▶ **WORK TO BE COMPLETED**: Your answer should be every line of the records that contains the word "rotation", copied as it stands.

[[ RECORDS PROVIDED, beginning ]]

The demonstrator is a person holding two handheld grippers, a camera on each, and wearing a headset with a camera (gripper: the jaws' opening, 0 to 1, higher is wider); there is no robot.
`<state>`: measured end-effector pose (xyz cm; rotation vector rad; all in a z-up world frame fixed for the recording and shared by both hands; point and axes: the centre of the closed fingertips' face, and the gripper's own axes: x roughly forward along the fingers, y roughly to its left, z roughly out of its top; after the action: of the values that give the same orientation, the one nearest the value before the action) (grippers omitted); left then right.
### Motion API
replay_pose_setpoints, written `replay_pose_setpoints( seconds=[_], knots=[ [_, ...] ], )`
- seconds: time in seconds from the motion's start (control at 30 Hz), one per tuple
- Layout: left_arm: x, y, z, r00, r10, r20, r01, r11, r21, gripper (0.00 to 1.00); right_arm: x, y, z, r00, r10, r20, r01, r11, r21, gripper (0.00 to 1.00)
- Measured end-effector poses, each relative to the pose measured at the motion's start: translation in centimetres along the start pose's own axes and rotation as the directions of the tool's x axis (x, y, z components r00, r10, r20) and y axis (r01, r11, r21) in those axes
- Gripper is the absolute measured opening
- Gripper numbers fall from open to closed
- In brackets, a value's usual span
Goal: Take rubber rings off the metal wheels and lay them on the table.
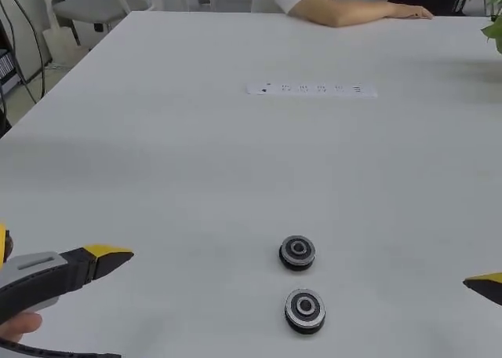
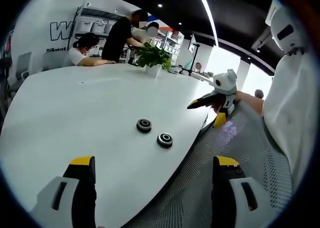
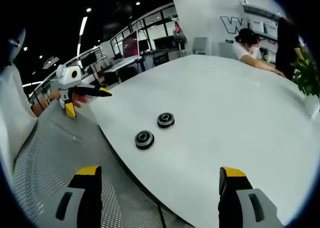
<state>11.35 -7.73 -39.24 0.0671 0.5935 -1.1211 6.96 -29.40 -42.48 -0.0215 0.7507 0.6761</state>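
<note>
The far metal wheel [image 1: 297, 252] and near metal wheel [image 1: 305, 310] lie flat and close together on the white desk [image 1: 235, 162], with dark rubber rings [image 1: 297, 266] on their rims. The left tool [image 2: 155, 162] and right tool [image 3: 161, 170] hover either side, jaws apart, empty.

The left gripper [image 2: 155, 161] and right gripper [image 3: 160, 171] are built alike tbh: black jaws, yellow tips, light grey side plates. A white top [image 2: 295, 118] is worn, seen at right of frame.
</note>
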Motion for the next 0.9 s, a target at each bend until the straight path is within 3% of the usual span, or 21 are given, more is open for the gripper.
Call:
replay_pose_setpoints(
  seconds=[0.17,0.47,0.9],
  knots=[
    [-0.1,-0.2,0.2,1.0000,-0.009,-0.005,0.009,1.000,0.016,0.96,-0.1,-0.1,0.2,1.0000,-0.003,0.006,0.003,1.000,-0.012,0.97],
    [-0.5,-0.1,1.6,0.9991,-0.007,0.042,0.006,1.000,0.023,0.96,-0.5,-0.5,0.9,0.9992,-0.019,0.035,0.020,1.000,-0.023,0.96],
    [-1.1,-0.3,3.9,0.9961,-0.012,0.087,0.006,0.998,0.066,0.96,-1.8,-0.8,3.7,0.9923,-0.006,0.124,0.009,1.000,-0.023,0.94]
  ],
)
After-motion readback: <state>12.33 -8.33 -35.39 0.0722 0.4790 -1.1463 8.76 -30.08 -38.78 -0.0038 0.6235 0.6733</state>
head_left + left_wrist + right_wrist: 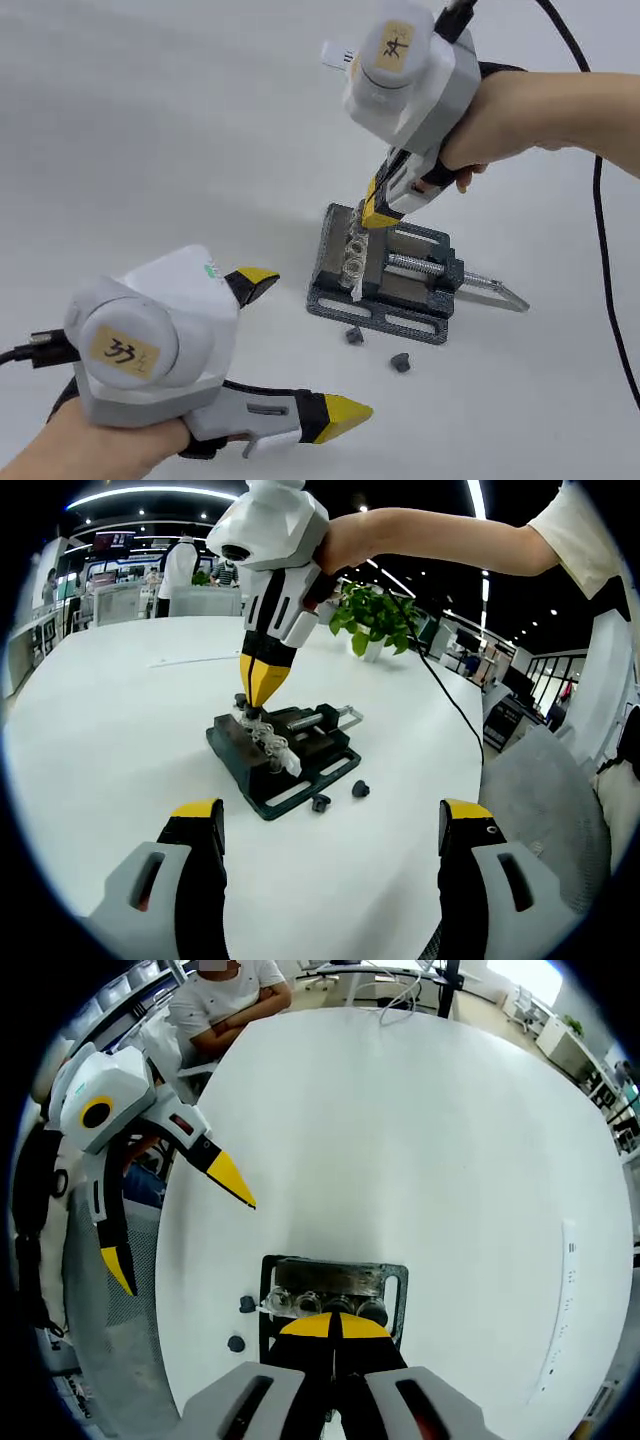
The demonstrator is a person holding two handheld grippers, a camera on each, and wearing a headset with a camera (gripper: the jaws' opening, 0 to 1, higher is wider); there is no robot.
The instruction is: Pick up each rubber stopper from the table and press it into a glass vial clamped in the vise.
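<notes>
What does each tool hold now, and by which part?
Left tool: open, nothing. Right tool: shut over the vials; whether its tips grip anything cannot be told.

A tan sticker (125, 352) on the round cap of the left gripper (310, 343) is showing a handwritten 33. A second sticker (393, 45) on the right gripper (375, 215) is showing handwritten digits, seemingly 34, turned sideways. A green mark (211, 268) on the left gripper's white shell is appearing too small to read
</notes>
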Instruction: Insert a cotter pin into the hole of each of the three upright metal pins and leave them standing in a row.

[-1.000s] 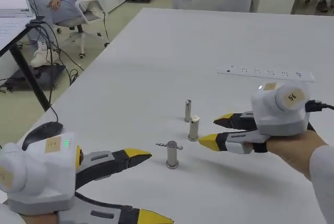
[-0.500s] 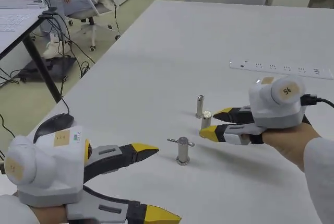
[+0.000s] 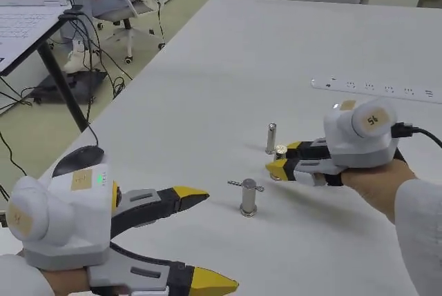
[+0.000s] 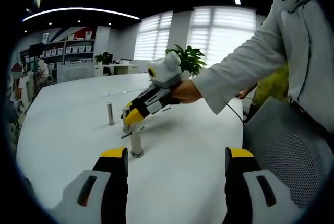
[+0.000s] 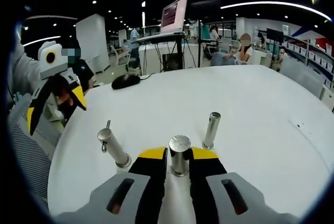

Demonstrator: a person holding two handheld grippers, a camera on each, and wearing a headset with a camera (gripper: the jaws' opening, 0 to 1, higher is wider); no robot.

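- Right gripper [image 5: 179, 154] grips the middle pin [image 5: 179, 143], jaws narrow.
- Left gripper [image 4: 177, 157] hangs wide apart, holding nothing.
- Nearest pin [image 3: 248, 201] carries a cotter pin [image 3: 242, 185].

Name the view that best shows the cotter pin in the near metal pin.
Head view: the cotter pin crosses the top of the near pin, in clear profile. The left gripper view shows it small and faint; the right gripper view shows one end sticking out.
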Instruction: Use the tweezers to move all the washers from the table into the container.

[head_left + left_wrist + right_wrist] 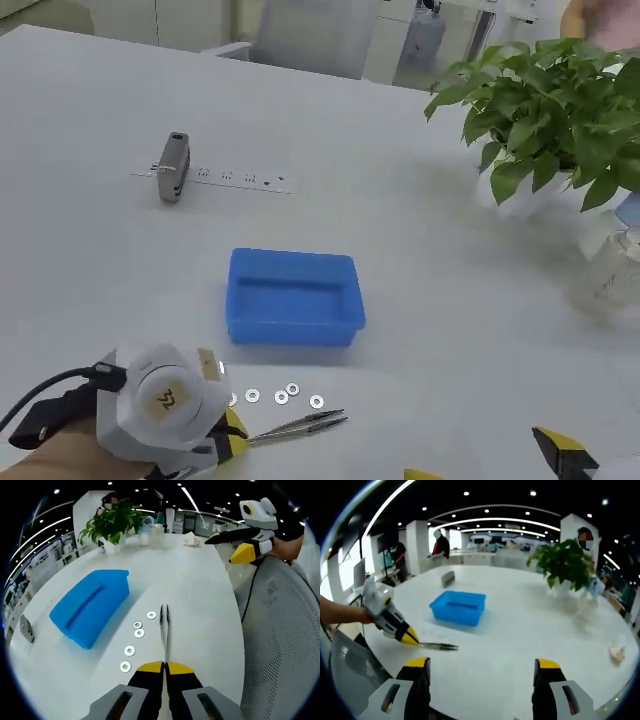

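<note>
A blue container (293, 297) stands mid-table. Just in front of it lie several small washers (281, 397) in a loose row. My left gripper (235, 435) sits at the bottom left, shut on a pair of tweezers (300, 425) whose tips point right, just below the washers. In the left gripper view the tweezers (164, 630) run straight out from the closed jaws, with the washers (139, 633) to their left and the container (90, 607) beyond. My right gripper (485, 460) hangs open at the bottom right, holding nothing. The right gripper view shows the container (458, 607) and the left gripper (412, 639).
A potted plant (550, 110) stands at the back right with a clear bottle (610, 270) in front of it. A grey device (173, 165) rests on a white strip (230, 178) behind the container. A crumpled tissue (616, 651) lies far right.
</note>
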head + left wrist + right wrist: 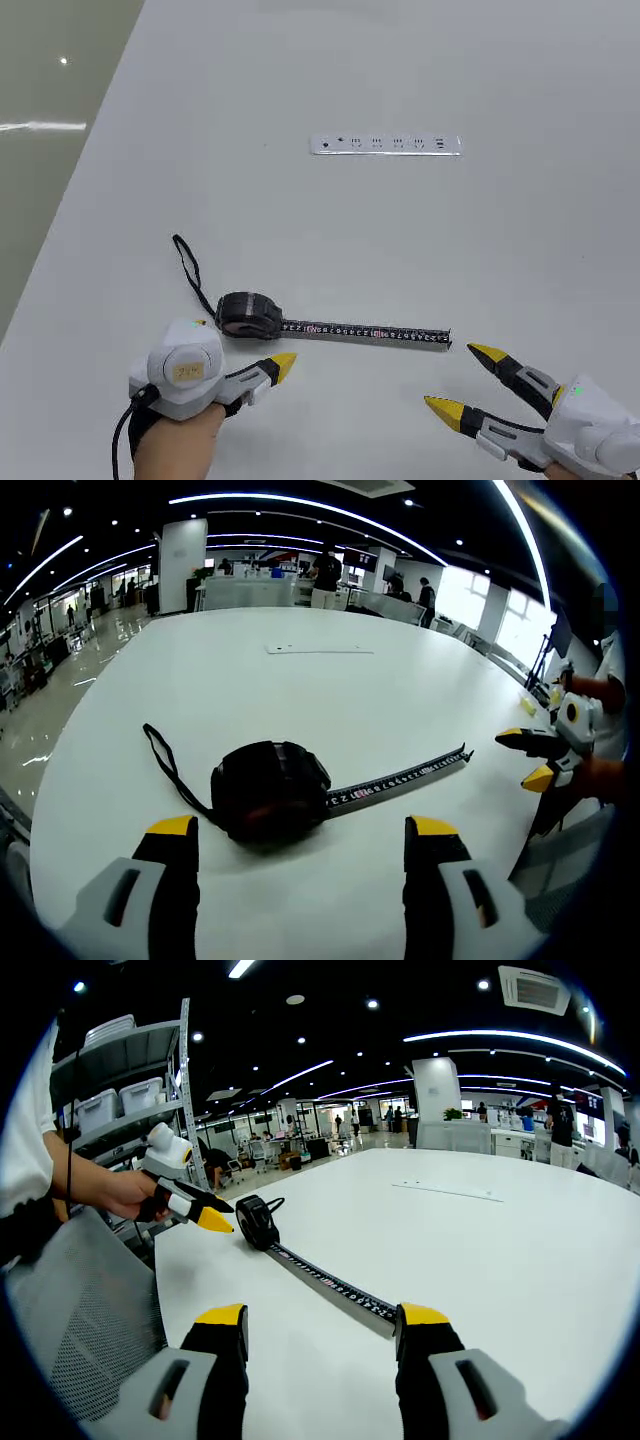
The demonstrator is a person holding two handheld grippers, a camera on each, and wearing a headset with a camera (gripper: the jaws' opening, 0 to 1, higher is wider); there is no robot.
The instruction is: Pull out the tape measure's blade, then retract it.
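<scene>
We find the blade [365, 333] drawn from the tape measure [249, 314]; retraction remains. The left gripper [302, 828] and right gripper [462, 378] gape, empty.

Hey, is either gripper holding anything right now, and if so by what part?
Nothing is held. The left gripper and right gripper are both open, clear of the tape measure lying with its blade out.
</scene>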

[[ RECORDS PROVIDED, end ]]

▶ **OUTPUT BELOW**:
`<state>`: measured end-effector pose (xyz cm; rotation vector rad; all in a z-up world frame fixed for the recording and shared by both hands; point and axes: the centre of the closed fingertips' face, and the gripper's own axes: x roughly forward along the fingers, y roughly to its left, z roughly out of its top; after the action: of the values that give the same orientation, the one nearest the value before the action) (grippers omitted); left then right.
- Measured end-effector poses, each relative to the pose measured at the motion's start: translation in centimetres along the start pose's own axes and rotation as the directions of the tool's x axis (x, y, z components r00, r10, r20) and y axis (r01, r11, r21) in those axes

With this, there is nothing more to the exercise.